A COUNCILLOR heading the investigation into Portsmouth City Council’s handling of the Ashya King case has quit claiming the inquiry has been unfairly blocked within the council.

Cllr Alistair Thompson, 36, said he had stepped down as chairman of the council’s scrutiny panel in frustration over his attempts to investigate the case.

In his letter of resignation, he alleged that council officers had been barred from being involved in the review and that his panel had not been given enough power to investigate the handling of the affair properly.

However council leader Cllr Donna Jones dismissed the resignation as a disagreement between Cllr Thompson and the city council’s chief executive over who should be in charge of the investigation.

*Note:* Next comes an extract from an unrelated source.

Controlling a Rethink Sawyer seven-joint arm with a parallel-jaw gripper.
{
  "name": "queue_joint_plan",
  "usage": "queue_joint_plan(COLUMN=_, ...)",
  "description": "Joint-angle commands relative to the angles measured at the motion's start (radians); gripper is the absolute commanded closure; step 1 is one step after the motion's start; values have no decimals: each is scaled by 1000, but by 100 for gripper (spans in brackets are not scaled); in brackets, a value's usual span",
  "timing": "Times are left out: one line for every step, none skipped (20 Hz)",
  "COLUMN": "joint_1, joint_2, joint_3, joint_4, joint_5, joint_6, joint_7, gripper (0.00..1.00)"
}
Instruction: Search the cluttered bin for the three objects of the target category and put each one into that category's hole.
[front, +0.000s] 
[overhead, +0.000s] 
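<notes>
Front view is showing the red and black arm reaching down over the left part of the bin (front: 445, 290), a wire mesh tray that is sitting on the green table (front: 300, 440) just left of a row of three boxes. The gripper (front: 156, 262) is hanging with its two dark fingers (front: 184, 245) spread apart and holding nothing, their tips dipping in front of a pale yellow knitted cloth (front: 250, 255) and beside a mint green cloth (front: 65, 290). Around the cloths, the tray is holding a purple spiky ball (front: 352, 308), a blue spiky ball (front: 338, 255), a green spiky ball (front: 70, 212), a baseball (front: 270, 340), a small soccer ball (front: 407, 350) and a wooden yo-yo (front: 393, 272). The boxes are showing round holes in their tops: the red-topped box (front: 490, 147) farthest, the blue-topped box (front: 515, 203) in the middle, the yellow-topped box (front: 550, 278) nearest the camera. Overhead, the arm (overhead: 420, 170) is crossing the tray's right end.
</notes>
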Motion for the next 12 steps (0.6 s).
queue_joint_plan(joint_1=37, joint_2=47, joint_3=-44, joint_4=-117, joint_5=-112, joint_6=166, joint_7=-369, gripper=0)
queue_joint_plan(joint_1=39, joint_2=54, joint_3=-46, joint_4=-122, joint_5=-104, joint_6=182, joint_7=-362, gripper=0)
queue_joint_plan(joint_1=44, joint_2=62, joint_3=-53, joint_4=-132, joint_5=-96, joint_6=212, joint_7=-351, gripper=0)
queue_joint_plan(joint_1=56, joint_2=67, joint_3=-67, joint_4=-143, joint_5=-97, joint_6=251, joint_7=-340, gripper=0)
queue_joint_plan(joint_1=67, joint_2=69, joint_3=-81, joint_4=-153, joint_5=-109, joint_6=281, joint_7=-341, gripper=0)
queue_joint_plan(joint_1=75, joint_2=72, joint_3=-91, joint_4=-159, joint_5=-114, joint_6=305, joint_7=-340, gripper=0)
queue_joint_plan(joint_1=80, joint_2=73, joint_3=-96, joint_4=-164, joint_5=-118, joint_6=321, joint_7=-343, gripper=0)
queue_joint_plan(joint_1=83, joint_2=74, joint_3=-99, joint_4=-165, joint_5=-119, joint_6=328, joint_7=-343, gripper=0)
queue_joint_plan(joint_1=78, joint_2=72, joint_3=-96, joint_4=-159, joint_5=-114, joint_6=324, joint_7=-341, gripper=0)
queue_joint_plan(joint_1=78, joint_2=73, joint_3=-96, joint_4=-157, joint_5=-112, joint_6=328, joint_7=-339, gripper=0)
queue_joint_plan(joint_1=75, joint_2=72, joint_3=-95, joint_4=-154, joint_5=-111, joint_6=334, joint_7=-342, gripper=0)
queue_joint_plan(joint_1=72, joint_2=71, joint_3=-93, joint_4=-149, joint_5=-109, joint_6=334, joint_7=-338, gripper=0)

She insisted that the council’s position was that the Portsmouth Children Safeguarding Board should carry out an independent inquiry into the Ashya King affair before the city council’s own probe was done.

She said: “These things happen every day in local government.”

The council came under fire for making an application for five-year-old Ashya, from Southsea, to be made a ward of court after his parents removed him from Southampton General Hospital after disagreements with doctors over his treatment for a brain tumour.

The authority obtained an order making the High Court the boy’s legal guardian after police launched a missing persons hunt for the family who were eventually found in Malaga, Spain.

This order has been been lifted.

Ashya is now in Prague, where he is undergoing a 30-session course of proton beam treatment which is not available from the NHS.